TASK DESCRIPTION
Which lines of the data contain the string "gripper"? Copy every one of them.

DATASET SECTION
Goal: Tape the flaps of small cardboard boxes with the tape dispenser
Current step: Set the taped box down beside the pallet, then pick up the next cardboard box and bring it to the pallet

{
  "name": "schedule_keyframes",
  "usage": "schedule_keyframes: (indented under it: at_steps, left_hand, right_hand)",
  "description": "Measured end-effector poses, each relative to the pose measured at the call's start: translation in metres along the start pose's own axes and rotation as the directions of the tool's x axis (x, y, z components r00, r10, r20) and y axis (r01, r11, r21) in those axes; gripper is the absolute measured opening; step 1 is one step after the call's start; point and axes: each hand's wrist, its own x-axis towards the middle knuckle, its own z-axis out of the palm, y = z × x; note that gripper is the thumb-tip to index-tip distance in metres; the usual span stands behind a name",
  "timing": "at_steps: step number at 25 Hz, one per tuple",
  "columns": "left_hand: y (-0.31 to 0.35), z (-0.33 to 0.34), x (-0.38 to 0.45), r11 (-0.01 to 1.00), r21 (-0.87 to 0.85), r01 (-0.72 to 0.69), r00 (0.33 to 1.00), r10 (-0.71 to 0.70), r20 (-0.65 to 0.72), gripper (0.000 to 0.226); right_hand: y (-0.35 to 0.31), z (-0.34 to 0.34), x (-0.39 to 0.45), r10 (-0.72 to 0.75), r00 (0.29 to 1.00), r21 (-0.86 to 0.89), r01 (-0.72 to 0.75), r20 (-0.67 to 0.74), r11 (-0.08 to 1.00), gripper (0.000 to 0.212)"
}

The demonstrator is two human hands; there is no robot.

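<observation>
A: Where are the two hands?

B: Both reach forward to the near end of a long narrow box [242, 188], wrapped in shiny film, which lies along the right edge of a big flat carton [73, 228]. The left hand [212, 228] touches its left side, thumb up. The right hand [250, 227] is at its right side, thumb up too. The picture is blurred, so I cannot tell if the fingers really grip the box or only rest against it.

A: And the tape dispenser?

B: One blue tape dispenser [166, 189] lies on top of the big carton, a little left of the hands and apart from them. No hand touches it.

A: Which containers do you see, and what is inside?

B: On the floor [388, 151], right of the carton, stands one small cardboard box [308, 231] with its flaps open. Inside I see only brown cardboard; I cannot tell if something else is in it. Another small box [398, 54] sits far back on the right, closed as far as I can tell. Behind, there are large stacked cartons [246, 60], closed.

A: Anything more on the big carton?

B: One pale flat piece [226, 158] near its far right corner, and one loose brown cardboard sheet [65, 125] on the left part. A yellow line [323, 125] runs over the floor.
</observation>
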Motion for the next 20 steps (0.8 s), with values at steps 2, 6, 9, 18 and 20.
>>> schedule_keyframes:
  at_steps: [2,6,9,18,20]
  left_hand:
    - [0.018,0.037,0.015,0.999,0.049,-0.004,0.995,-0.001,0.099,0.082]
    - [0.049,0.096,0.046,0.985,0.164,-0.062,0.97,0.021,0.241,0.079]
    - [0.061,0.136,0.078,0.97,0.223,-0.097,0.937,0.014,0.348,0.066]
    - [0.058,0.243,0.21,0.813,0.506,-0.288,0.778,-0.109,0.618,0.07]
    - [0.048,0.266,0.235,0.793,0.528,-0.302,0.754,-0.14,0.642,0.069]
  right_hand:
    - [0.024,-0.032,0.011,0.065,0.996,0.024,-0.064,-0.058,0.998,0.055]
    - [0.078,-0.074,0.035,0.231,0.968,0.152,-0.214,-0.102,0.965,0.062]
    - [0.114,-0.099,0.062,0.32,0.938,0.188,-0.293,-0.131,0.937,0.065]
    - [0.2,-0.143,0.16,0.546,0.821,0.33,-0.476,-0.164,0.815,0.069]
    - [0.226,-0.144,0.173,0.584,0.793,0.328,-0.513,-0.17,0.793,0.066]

SOLUTION TO THE EXERCISE
  "description": "Measured end-effector poses, each relative to the pose measured at the call's start: translation in metres along the start pose's own axes and rotation as the directions of the tool's x axis (x, y, z components r00, r10, r20) and y axis (r01, r11, r21) in those axes; gripper is the absolute measured opening; step 1 is one step after the call's start; point and axes: each hand's wrist, its own x-axis towards the middle knuckle, its own z-axis out of the palm, y = z × x; note that gripper is the thumb-tip to index-tip distance in metres; the usual span stands behind a name",
  "columns": "left_hand: y (-0.31 to 0.35), z (-0.33 to 0.34), x (-0.38 to 0.45), r11 (-0.01 to 1.00), r21 (-0.87 to 0.85), r01 (-0.72 to 0.69), r00 (0.33 to 1.00), r10 (-0.71 to 0.70), r20 (-0.65 to 0.72), gripper (0.000 to 0.226); right_hand: y (-0.35 to 0.31), z (-0.34 to 0.34), x (-0.39 to 0.45), r10 (-0.72 to 0.75), r00 (0.29 to 1.00), r21 (-0.86 to 0.89), r01 (-0.72 to 0.75), r20 (-0.67 to 0.74), r11 (-0.08 to 1.00), gripper (0.000 to 0.212)"

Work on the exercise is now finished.